November 15, 1999

TRAILER BRIDGE INC (TRBR)
Quarterly Report (SEC form 10-Q)

Management's Discussion and Analysis of Financial Condition and Results of Operations.

RESULTS OF OPERATIONS:

Three Months Ended September 30, 1999 and 1998

Total revenue for the three months ended September 30, 1999, was $20,625,799, an increase of $1,773,822 or 9.4% compared to the third quarter of 1998. Trailer Bridge had 7.5% less overall vessel capacity deployed to Puerto Rico compared to the third quarter of 1998 primarily due to one less voyage of Trailer Bridge's large roll-on, roll-off vessels during the period because of Hurricane Floyd. The tugboat that was towing Trailer Bridge's vessel the week of the storm suffered a casualty and needed to be replaced. While neither Trailer Bridge's vessel nor its cargo was damaged by this marine casualty, the time and recovery efforts of substituting a new tug caused a major schedule disruption that resulted in one less roll-on, roll-off voyage.

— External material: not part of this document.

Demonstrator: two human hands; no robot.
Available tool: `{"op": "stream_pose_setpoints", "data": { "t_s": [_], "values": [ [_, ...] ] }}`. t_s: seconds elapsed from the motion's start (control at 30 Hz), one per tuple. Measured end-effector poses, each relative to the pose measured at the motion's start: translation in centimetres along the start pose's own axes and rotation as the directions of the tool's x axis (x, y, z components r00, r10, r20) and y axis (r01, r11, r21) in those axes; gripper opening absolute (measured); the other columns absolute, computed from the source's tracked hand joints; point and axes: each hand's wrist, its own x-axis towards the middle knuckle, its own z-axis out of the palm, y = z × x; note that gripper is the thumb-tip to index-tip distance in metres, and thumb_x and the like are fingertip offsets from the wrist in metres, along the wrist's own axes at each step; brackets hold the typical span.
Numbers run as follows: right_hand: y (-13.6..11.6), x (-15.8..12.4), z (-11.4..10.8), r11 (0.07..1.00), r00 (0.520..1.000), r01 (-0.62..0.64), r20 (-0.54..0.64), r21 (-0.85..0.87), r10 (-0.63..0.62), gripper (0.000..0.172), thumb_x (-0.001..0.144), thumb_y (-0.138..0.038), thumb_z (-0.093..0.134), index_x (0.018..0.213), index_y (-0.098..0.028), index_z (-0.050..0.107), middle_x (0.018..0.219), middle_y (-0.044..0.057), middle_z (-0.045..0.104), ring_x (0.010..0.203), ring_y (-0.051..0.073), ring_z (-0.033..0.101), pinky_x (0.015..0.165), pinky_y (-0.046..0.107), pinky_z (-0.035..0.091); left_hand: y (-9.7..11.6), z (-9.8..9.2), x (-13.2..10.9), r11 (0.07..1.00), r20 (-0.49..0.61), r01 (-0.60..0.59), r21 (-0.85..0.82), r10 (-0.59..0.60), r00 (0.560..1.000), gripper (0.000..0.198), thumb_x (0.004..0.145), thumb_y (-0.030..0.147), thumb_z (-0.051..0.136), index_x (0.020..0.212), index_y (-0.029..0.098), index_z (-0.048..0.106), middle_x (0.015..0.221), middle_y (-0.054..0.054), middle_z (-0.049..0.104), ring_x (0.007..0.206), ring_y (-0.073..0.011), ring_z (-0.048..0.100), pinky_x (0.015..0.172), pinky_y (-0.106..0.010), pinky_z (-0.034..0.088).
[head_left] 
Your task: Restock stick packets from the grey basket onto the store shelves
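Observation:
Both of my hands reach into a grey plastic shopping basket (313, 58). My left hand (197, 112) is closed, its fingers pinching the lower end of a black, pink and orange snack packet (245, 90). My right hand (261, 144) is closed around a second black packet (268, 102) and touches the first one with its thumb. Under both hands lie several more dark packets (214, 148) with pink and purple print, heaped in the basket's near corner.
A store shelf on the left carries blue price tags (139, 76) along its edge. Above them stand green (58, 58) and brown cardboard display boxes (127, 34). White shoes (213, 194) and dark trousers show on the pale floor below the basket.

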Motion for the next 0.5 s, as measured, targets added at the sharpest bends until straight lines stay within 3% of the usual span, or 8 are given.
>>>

Core trailer volume to Puerto Rico increased .5% compared to the year earlier period and total car and other vehicle volume was up 15.3% compared to the year earlier period. As a result, core trailer revenue to Puerto Rico increased $364,726 or 3.2% compared to the year earlier period and car and other vehicle revenue increased $281,185 or 8.7% compared to the year earlier period. For the third quarter, revenue from shipper owned or leased equipment moving to Puerto Rico decreased $205,216 or 18.0% from the year earlier period. Volume from Puerto Rico increased 37.6% while related revenue increased $569,585 or 31.2% compared to the third quarter of 1998. Total non-Puerto Rico revenue of $1,893,661 represented an increase of 67.6% from the third quarter of 1998.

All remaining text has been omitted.